What meaning do the chinese characters have for China?
The Chinese script is the unifying element of Chinese culture. Whereas the Chinese language developed many different dialects and had gone through many changes in the course of time the Chinese script has remained almost unchanged throughout the last 2000 years. There merely emerged some new styles of writing.
The Chinese script allowed for communication in the whole Chinese cultural area. Other countries like Korea, Japan or Vietnam adopted the Chinese characters.
Exclusive access to education
The difficulties faced when learning the Chinese script and the Chinese classical works had far reaching consequences for Chinese history.
Even though in China the open access to means of education and thus to official offices for all social strata was always stressed with reference to Confucius, who accepted disciples from all social strata, in practice it was reserved to a small class of scholar- gentry which gained access to these offices through years of study.
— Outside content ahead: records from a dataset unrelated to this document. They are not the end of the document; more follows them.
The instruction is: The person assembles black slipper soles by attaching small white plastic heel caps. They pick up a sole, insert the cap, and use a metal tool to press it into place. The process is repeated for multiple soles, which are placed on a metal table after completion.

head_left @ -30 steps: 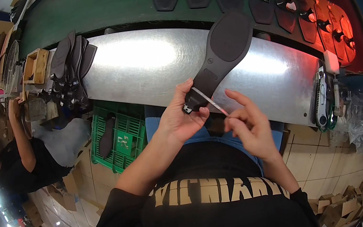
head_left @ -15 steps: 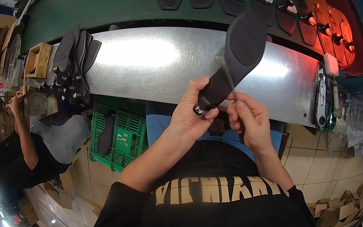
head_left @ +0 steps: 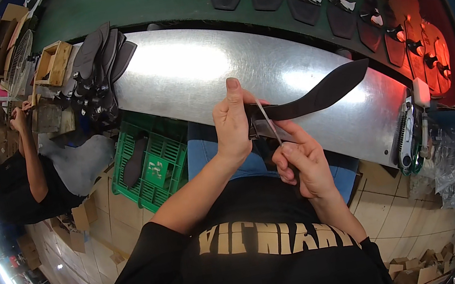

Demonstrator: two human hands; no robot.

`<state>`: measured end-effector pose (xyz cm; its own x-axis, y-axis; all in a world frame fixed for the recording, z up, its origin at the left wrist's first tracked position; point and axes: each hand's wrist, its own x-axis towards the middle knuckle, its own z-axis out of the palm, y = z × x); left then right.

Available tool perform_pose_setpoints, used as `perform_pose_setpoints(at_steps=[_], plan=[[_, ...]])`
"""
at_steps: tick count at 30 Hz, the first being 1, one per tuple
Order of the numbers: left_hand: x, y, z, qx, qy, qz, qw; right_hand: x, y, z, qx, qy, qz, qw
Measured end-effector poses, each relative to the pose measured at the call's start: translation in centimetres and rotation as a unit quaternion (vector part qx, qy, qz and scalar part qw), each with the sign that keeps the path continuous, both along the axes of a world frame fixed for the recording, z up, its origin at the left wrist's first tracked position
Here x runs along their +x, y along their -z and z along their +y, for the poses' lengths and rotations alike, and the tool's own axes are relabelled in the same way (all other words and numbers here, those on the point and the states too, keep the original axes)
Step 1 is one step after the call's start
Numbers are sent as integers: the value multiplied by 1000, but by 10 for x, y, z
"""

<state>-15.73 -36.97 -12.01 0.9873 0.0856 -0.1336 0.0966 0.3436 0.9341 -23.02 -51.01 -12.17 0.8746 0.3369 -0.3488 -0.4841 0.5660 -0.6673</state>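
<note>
My left hand (head_left: 232,126) is closed on the heel end of a dark shoe sole (head_left: 317,96), with its thumb pointing up. The sole is seen nearly edge-on, curving out to the right above the metal table. Small dark parts at the heel end are partly hidden by my left hand. In a pinch, my right hand (head_left: 305,168) grips the lower end of a thin pale strip (head_left: 265,116). The strip slants up across the heel end, close to my left hand. Whether it touches the sole I cannot tell.
A shiny metal table (head_left: 180,83) lies ahead, with a pile of dark soles (head_left: 100,58) at its left. Behind it, a green conveyor belt (head_left: 154,0) carries several dark soles. A green crate (head_left: 159,169) holds one. A co-worker (head_left: 27,177) sits at left.
The sole has turned from showing its broad face, pointing up and right, to nearly edge-on and lower. My left hand has rotated with it; my right hand has shifted slightly down and left.
</note>
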Motion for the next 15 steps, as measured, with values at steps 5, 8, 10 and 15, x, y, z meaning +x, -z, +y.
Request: perform_pose_setpoints(at_steps=[5, 8, 10, 15], plan=[[1, 4, 7, -1, 5, -17, 1000, 8, -4, -16, -44, 11, -31, 998], [4, -4, 11, 40, 11, 11, 999, 4, -4, -12, -315, 43, -200, 927], [2, -8, 12, 61, 34, 1, 998, 8, 4, -4, -468, 104, -392, 786], [4, -9, 18, 49, 58, 24, 997, 11, -1, -2, -485, 79, -435, 755]])
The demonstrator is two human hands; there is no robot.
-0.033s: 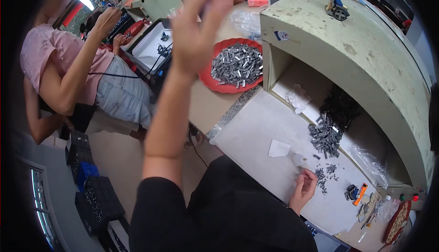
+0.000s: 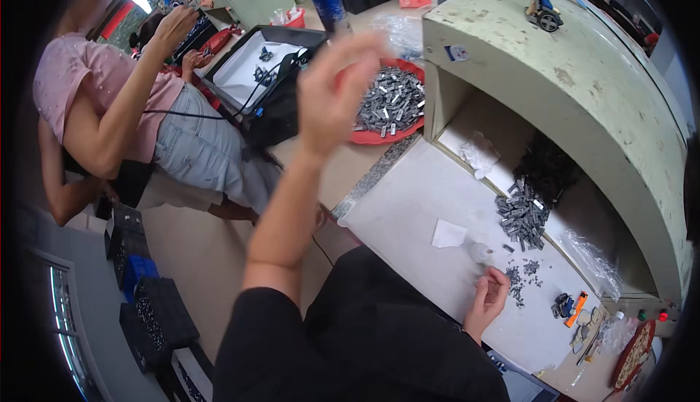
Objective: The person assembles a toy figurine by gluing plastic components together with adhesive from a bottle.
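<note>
My left hand is raised in front of the red scalloped tray, smeared by motion. Its thumb and fingers look apart, with nothing visible in them. A dark blue can stands just beyond this hand. Small grey metal parts are heaped in the tray. Low over the white worktop, my right hand has its fingers curled toward the thumb; what they pinch, if anything, is too small to make out. Close to its fingertips is a small clear bottle, beside a white paper square.
Grey pieces and tiny parts lie before the curved pale-green hood. An orange-handled tool is at the right. A person in pink works on the left, near a black tray. Black bins stand lower left.
My left hand has come down and slightly right, uncovering the blue can and now covering part of the red tray. The right hand looks about the same; the whole view has shifted slightly.
</note>
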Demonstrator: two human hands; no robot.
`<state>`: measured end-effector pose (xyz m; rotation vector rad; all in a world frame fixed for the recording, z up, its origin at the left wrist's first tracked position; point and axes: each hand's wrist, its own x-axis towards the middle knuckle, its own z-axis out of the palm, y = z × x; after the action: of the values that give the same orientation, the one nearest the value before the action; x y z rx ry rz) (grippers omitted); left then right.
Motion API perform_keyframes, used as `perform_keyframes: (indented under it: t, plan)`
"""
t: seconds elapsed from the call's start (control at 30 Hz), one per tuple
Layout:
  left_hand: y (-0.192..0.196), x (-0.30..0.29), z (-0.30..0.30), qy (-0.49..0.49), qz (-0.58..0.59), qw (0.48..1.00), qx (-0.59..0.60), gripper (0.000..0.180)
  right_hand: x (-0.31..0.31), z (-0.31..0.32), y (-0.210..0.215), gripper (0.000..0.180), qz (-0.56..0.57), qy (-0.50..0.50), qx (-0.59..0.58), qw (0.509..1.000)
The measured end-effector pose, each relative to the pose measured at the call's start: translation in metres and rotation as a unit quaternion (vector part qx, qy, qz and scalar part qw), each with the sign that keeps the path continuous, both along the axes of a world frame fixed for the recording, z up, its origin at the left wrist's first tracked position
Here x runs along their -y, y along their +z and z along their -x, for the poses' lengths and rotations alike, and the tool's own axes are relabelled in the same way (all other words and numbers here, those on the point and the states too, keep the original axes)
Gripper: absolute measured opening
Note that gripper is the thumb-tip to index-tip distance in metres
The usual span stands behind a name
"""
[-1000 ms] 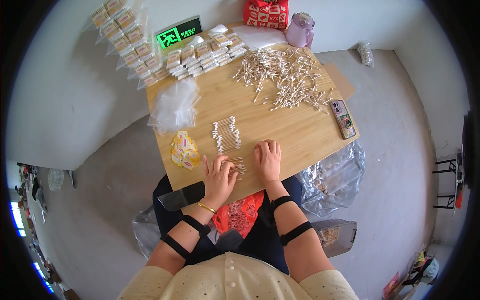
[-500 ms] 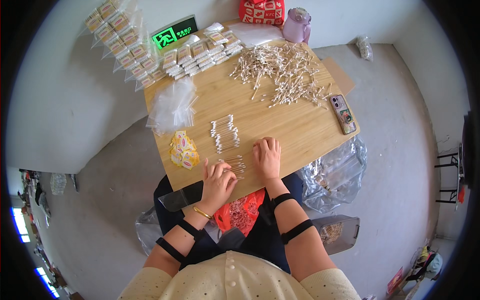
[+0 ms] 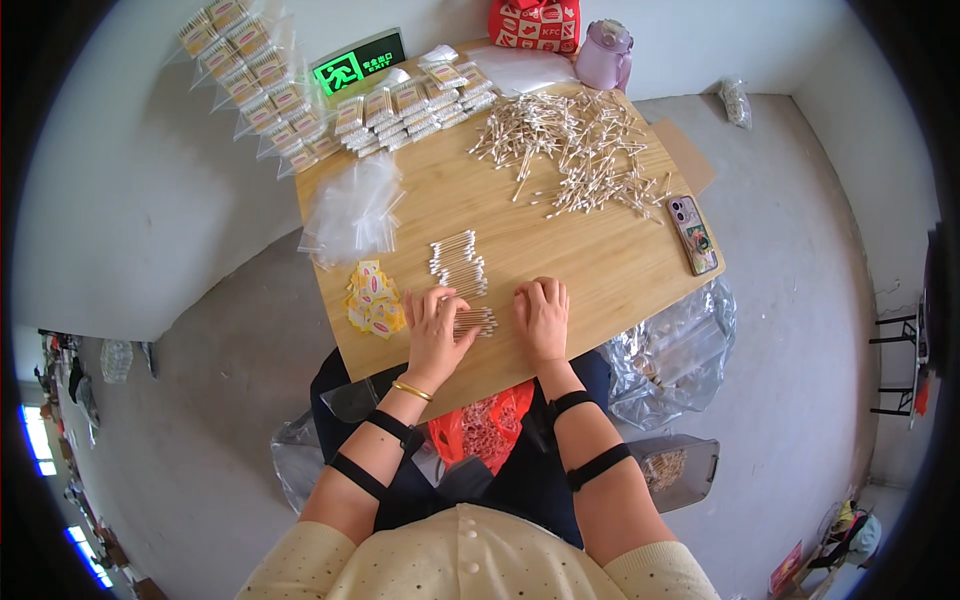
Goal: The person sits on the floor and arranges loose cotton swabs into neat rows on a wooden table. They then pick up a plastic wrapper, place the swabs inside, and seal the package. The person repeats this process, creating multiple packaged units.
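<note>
My left hand [image 3: 436,332] bends over a small row of cotton swabs [image 3: 478,321] on the wooden table, its thumb on the near side and its fingers on the far side and left ends. The group is gripped between them. Just beyond lies a longer row of cotton swabs [image 3: 458,262], laid side by side. To the right, my right hand [image 3: 543,318] rests on the table apart from the rows. Its fingers are curled together, and whatever they may hold is hidden. Yellow-and-white paper labels [image 3: 375,300] lie in a pile left of my left hand.
Clear plastic bags [image 3: 352,210] lie on the table's left. Stacked swab packs [image 3: 410,105] line the back left, near a green exit sign [image 3: 358,65]. A loose swab heap [image 3: 575,145], lilac jug [image 3: 604,55] and red bag [image 3: 535,25] are behind; a phone [image 3: 692,233] lies right.
My left hand has moved away from me, and the small swab row has shifted with it toward the longer row. My right hand has stayed nearly in place. The view has shifted slightly.
</note>
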<state>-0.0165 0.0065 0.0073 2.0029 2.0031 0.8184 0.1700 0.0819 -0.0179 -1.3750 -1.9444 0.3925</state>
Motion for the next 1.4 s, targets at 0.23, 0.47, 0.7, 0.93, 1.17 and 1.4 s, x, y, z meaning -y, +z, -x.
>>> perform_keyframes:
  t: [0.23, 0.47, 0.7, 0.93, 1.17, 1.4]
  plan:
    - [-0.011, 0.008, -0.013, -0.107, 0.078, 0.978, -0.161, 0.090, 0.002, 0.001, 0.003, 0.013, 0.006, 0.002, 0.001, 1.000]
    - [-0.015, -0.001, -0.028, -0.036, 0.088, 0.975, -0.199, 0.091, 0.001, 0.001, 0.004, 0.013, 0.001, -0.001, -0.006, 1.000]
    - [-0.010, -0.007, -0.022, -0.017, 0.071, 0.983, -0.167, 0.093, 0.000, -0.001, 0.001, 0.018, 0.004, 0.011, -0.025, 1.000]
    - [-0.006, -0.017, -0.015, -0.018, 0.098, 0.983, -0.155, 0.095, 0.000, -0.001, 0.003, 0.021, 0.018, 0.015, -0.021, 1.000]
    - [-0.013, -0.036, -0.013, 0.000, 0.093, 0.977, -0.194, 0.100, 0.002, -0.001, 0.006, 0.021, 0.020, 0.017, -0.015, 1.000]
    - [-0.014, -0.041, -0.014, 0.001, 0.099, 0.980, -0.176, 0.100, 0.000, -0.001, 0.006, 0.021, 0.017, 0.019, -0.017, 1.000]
The civil servants not only had to master the Chinese characters but also had to learn the Classics of Confucianism by heart and acquire broad literal background knowledge. This knowledge was only attainable through years of learning and if studying was the only occupation. As a result the access to the offices was exclusive and the literati and education itself was highly esteemed.
A mediocre or cursory education was not sufficient for a career. This emphasis on education can still be detected in countries influenced by Confucianism like South Korea, which invest a considerable higher share of GDP in education than Germany for example.